Abstract
Intact maize plants prime for defensive action against herbivory in response to herbivore-induced plant volatiles (HIPVs) emitted from caterpillar-infested conspecific plants. The recent research showed that the primed defense in receiver plants that had been exposed to HIPVs was maintained for at least 5 d after exposure. Herbivory triggered the receiver plants to enhance the expression of a defense gene for trypsin inhibitor (TI). At the upstream sequence of a TI gene, non-methylated cytosine residues were observed in the genome of HIPV-exposed plants more frequently than in that of healthy plant volatile-exposed plants. These findings provide an innovative mechanism for the memory of HIPV-mediated habituation for plant defense.
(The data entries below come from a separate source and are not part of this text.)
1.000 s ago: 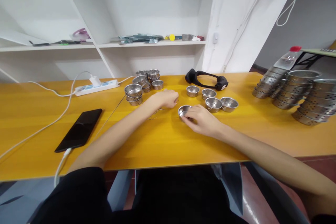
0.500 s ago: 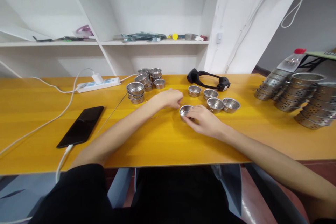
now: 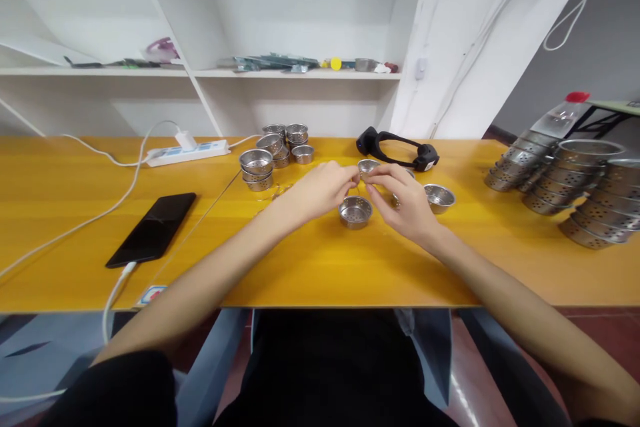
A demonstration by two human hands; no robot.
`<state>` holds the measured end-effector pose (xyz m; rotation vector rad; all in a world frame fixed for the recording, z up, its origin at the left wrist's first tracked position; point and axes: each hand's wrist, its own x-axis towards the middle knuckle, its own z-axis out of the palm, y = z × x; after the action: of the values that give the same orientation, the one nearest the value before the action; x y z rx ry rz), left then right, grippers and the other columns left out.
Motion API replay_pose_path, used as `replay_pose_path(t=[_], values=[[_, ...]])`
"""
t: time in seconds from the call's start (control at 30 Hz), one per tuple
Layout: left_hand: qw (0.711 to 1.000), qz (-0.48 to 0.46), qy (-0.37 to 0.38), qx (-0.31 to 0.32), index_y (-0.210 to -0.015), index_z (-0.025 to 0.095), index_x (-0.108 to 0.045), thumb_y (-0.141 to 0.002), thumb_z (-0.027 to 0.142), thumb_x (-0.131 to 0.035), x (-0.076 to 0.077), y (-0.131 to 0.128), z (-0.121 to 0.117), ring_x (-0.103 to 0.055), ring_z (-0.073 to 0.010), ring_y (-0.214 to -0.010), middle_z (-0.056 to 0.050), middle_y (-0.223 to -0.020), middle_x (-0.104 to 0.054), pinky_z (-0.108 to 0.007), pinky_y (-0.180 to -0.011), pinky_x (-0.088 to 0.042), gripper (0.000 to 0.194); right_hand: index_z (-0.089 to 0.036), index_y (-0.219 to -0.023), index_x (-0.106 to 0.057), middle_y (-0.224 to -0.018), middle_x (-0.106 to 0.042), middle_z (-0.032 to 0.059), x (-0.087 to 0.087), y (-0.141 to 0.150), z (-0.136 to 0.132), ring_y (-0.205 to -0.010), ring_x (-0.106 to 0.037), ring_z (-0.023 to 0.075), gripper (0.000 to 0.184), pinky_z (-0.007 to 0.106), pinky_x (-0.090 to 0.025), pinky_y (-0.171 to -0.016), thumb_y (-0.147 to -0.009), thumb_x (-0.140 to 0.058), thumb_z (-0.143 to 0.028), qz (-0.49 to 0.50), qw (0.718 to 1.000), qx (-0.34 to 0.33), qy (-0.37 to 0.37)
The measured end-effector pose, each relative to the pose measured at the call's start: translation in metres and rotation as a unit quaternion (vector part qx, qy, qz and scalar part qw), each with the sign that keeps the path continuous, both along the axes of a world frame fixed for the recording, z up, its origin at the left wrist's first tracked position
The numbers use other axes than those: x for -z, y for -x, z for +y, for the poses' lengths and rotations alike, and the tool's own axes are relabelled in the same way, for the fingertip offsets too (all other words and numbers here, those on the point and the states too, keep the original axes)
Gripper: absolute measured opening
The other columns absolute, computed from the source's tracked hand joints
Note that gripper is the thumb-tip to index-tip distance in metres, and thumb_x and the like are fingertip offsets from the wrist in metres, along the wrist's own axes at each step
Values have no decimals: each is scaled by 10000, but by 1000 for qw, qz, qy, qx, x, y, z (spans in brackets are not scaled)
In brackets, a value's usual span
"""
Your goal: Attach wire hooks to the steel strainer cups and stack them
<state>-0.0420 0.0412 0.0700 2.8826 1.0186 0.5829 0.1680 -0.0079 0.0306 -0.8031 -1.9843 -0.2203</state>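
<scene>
My left hand is closed, its fingertips pinched together. My right hand is pinched too, with thumb and forefinger close to the left fingertips. Whatever they hold is too small to make out; a thin bit seems to hang between them. Just below stands a perforated metal cup, upright on the table, with neither hand on it. Behind the fingers is another metal cup, and further cups are partly hidden by my right hand. Thin wire pieces lie left of my left hand, partly behind the forearm.
Stacked metal cups stand at the back left and taller stacks at the right, beside a red-capped bottle. A single cup, a black headset-like frame, a phone and a power strip also occupy the table.
My right hand has let go of the near cup and moved up to the left hand's fingertips. The left hand has shifted slightly right, and the near cup stays on the table.
</scene>
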Motion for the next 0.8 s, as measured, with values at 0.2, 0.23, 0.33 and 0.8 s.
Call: replay_pose_path(t=[0.2, 0.23, 0.33, 0.8], values=[[997, -2, -6, -75, -1094, 187, -737, -1105, 278, -418, 33, 3, -13, -750, -257, -905, -112, -1001, -795, -338, -793, -517, 333, -217, -1152, -731, -1101, -733, 119, 11, 2, 4, -1044, -691, 274, 187, 464, -583, -941, -1069, -568, -258, -50, 996, -17, 75], [997, -21, -12, -77, -1103, 189, -731, -1106, 283, -418, 36, 4, -12, -750, -255, -920, -106, -1019, -796, -337, -801, -520, 327, -215, -1176, -726, -1119, -727, 125, 12, 2, 5, -1064, -682, 280, 197, 475, -577, -955, -1069, -567, -262, -55, 996, -11, 72], [993, -64, -39, -91, -1148, 191, -705, -1102, 288, -425, 43, 9, -6, -745, -257, -953, -99, -1074, -797, -349, -835, -527, 300, -209, -1128, -726, -1101, -710, 126, 14, 2, 3, -1041, -662, 271, 181, 466, -569, -937, -1073, -563, -265, -69, 996, -13, 49], [972, -189, 128, -56, -1136, 197, -666, -1030, 197, -482, 48, 13, 3, -747, -216, -1021, -79, -1142, -786, -345, -911, -576, 213, -191, -1073, -797, -1093, -716, 118, 24, 2, 9, -1014, -678, 246, 198, 414, -584, -895, -1050, -601, -195, -131, 979, -60, 147]])
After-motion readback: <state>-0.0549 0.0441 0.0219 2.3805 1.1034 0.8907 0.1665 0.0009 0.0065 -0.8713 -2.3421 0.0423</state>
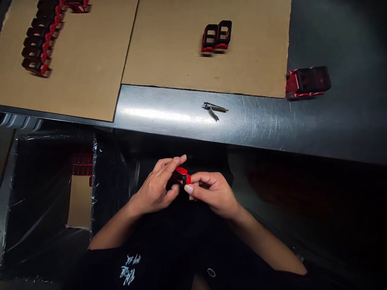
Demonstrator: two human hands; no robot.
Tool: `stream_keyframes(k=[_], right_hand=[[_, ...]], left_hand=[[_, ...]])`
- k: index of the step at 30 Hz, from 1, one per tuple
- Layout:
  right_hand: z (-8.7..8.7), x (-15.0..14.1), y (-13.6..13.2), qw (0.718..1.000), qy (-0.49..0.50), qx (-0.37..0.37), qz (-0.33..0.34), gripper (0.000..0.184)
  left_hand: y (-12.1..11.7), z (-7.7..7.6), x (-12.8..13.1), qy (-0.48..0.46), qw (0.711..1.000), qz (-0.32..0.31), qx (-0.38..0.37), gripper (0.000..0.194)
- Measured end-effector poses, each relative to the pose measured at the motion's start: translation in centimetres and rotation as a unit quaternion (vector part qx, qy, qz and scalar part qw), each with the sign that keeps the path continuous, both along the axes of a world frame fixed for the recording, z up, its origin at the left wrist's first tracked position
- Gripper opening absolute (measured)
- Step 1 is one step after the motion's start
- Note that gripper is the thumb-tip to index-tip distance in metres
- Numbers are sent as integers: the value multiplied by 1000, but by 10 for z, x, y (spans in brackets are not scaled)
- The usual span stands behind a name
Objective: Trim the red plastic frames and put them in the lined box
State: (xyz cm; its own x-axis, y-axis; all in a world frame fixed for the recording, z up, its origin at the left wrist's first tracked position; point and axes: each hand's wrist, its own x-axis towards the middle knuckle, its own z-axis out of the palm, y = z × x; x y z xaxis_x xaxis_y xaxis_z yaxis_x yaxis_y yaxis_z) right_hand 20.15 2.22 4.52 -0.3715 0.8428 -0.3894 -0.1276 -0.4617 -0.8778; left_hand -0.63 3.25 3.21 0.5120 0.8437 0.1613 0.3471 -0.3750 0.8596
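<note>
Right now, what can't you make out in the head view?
Head view:
Red-and-black plastic part: mostly hidden by the left hand and right hand.
Row of black-and-red parts on the cardboard sheet: cut off by the top edge.
Red parts in the film-lined bin: dim, partly hidden by the bin's wall.
Metal hand tool on the steel table: too small to identify exactly.

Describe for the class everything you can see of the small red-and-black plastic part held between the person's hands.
This small red-and-black moulded plastic part looks glossy, with bright red faces on its right and a black section on its left. It is held up in the air, pinched by the right hand, with the left hand curved close beside its black end. Fingers hide much of it, so its full shape cannot be told.
</note>
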Motion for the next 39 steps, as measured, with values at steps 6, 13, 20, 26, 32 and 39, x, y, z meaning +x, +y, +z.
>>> stream_keyframes(k=[6, 13, 20, 26, 32, 39], right_hand=[[-10, -1, -6, 969, -113, 215, -36, 9], [-21, -6, -8, 933, -132, 333, -25, 11], [-24, -7, -9, 937, -132, 321, -36, 16], [-13, 4, 0, 950, -154, 250, -104, 23], [-2, 0, -1, 976, -88, 176, -95, 23], [3, -4, -2, 977, -92, 181, -66, 36]], left_hand=[[-10, -5, -2, -117, 975, 61, -179, 87], [-21, -8, 15, -92, 974, 141, -151, 92], [-19, -10, 22, -104, 983, 146, -27, 86], [-20, -12, 26, -127, 984, 126, -6, 90], [-22, -18, 29, -126, 984, 121, 25, 89], [-28, -22, 28, -171, 977, 117, -52, 96]])
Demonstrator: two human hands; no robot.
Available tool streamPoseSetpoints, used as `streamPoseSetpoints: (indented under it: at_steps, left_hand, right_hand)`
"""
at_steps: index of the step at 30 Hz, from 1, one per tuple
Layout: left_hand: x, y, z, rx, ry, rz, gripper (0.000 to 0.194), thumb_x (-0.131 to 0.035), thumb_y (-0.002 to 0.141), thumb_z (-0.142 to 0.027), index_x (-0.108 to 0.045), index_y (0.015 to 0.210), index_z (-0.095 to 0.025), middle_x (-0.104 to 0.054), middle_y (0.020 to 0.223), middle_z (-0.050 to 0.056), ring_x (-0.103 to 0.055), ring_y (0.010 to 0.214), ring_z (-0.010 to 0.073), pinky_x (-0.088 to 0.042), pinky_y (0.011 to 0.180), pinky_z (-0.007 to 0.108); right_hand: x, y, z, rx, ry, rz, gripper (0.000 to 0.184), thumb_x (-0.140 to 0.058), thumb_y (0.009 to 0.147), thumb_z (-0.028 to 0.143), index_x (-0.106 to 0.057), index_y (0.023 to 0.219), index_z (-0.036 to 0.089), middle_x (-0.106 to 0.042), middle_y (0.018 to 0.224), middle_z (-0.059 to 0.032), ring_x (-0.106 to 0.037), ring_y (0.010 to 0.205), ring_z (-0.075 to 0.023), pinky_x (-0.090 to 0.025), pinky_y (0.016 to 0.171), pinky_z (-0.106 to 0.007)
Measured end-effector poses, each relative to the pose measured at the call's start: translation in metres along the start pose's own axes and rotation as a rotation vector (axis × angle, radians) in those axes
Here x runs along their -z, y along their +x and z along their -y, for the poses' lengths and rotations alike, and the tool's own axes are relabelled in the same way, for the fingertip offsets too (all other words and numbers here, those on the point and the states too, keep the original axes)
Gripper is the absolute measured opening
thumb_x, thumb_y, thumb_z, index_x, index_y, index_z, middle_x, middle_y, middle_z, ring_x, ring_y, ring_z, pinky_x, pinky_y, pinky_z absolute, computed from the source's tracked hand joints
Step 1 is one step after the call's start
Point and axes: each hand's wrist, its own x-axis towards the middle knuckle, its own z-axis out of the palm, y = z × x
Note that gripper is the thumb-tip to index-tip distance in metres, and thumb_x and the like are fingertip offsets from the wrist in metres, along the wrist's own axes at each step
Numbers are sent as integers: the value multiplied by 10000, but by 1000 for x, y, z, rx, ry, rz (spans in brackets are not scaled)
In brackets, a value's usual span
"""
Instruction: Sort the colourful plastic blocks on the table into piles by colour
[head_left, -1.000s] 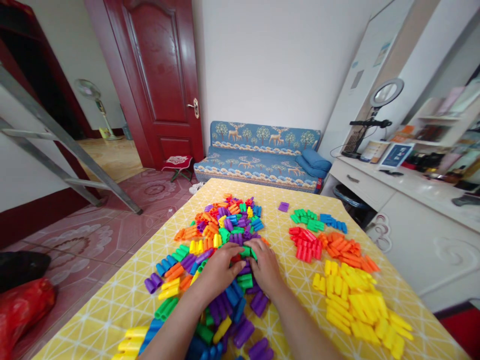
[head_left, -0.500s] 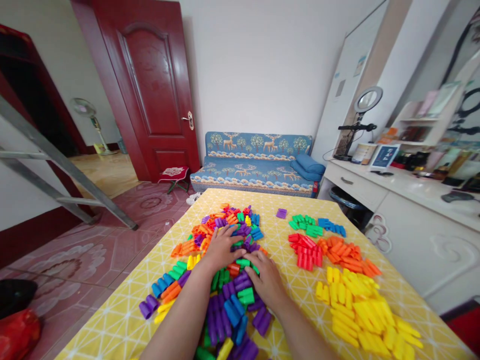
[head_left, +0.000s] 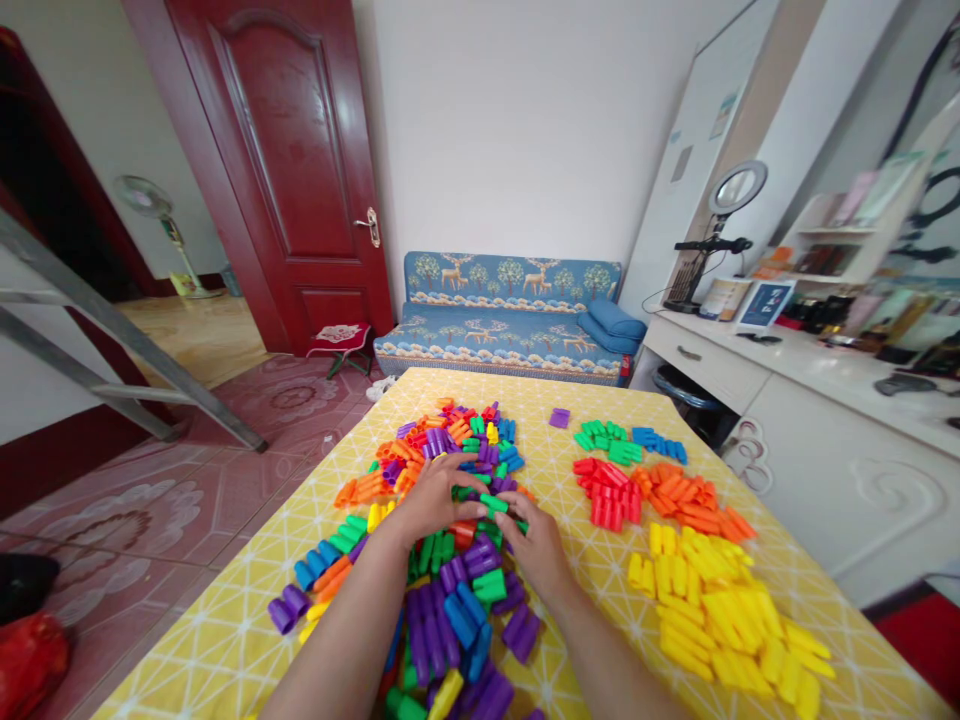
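Observation:
A mixed pile of coloured plastic tube-shaped blocks (head_left: 431, 625) spreads over the left and middle of the table. My right hand (head_left: 538, 542) pinches a green block (head_left: 493, 503) between thumb and fingers, just above the pile. My left hand (head_left: 433, 497) reaches over the pile with fingers apart, its thumb close to the left end of that green block. Whether the left thumb touches it I cannot tell. Sorted groups lie to the right: yellow blocks (head_left: 731, 605), orange blocks (head_left: 686, 497), red blocks (head_left: 609, 490), green blocks (head_left: 609, 440) and blue blocks (head_left: 660, 445).
A yellow patterned cloth (head_left: 592, 620) covers the table. One purple block (head_left: 559, 417) lies apart near the far edge. Beyond stand a blue sofa (head_left: 487, 335), a red door (head_left: 292, 150) and a small stool (head_left: 341, 340). On the right is a white dresser (head_left: 840, 430); a metal ladder (head_left: 180, 380) leans left.
My right hand has closed on a green block and raised it slightly from the pile. My left hand's fingers have lifted and arched a little. The view has shifted slightly.

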Motion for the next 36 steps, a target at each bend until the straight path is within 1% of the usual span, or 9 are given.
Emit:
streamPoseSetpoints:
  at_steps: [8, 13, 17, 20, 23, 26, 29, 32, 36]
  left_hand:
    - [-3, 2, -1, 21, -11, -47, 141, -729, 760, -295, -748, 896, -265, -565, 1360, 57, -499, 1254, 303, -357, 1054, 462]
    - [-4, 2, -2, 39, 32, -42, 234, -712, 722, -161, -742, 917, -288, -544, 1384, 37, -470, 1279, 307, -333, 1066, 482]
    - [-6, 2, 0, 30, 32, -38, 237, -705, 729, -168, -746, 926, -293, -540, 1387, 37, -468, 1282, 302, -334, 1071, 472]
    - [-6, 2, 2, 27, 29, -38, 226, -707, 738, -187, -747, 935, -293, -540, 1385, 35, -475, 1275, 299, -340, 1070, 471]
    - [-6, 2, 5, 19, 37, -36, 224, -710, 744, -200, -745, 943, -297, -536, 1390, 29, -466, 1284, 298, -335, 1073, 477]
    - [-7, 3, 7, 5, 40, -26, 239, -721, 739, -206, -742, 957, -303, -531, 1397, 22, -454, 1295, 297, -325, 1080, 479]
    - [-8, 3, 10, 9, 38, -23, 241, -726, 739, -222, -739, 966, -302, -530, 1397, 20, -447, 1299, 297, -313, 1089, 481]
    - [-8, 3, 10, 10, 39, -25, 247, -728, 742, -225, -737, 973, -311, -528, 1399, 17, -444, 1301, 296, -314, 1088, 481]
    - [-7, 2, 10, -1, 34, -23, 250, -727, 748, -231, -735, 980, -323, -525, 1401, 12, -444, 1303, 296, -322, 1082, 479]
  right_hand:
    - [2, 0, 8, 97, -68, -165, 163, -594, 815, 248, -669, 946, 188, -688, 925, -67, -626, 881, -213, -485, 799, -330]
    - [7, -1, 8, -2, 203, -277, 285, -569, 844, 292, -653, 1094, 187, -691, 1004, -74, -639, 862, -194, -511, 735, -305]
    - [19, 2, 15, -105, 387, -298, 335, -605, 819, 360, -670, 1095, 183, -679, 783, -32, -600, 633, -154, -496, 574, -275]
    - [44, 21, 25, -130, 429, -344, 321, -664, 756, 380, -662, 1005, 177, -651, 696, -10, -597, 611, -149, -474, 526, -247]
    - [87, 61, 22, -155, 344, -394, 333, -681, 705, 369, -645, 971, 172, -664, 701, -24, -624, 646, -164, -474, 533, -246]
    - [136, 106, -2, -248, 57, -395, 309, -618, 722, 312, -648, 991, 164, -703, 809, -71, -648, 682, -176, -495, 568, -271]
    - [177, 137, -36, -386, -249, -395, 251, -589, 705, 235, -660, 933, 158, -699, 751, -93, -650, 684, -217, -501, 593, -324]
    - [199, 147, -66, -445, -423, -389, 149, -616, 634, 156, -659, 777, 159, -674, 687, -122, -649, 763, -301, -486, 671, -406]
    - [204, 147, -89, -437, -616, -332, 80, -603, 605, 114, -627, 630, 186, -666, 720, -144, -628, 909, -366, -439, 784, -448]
This mechanism and further innovations for priming of defenses via plant communications will contribute to the development of plant volatile-based pest management methods in agriculture and horticulture.
Keywords: DNA methylation, defense reaction, herbivore-induced plant volatile, memory, plant–herbivore interaction, plant–plant signaling, primed defense
Plants can adapt to critical environmental changes to promote their own and their population’s survival. For instance, plants have an ability to defend against herbivores by emitting and receiving herbivore-induce plant volatiles (HIPVs).1 Such airborne signals allow plants experiencing them, but themselves not under attack, to tailor their defenses to their current and expected risk of herbivory. In some cases, these receiver plants do not show immediate changes in their level of defenses, but respond more strongly and more rapidly than non-receiver plants upon damage by herbivores.1 Since HIPVs are emitted by damaged plants for only a period of days after the onset of damage,2 neighboring plants can only receive volatile signals when emitter plants are damaged, or slightly later. However, plants cannot be aware of how much later the herbivores will arrive, indicating that plants do not know how long they should record volatile signals. Therefore, questions about plants’ ability to employ an appropriate time scale and about the mode of sustaining priming arise. This is important in order to develop semiochemical-based pest management methods based on plant communications.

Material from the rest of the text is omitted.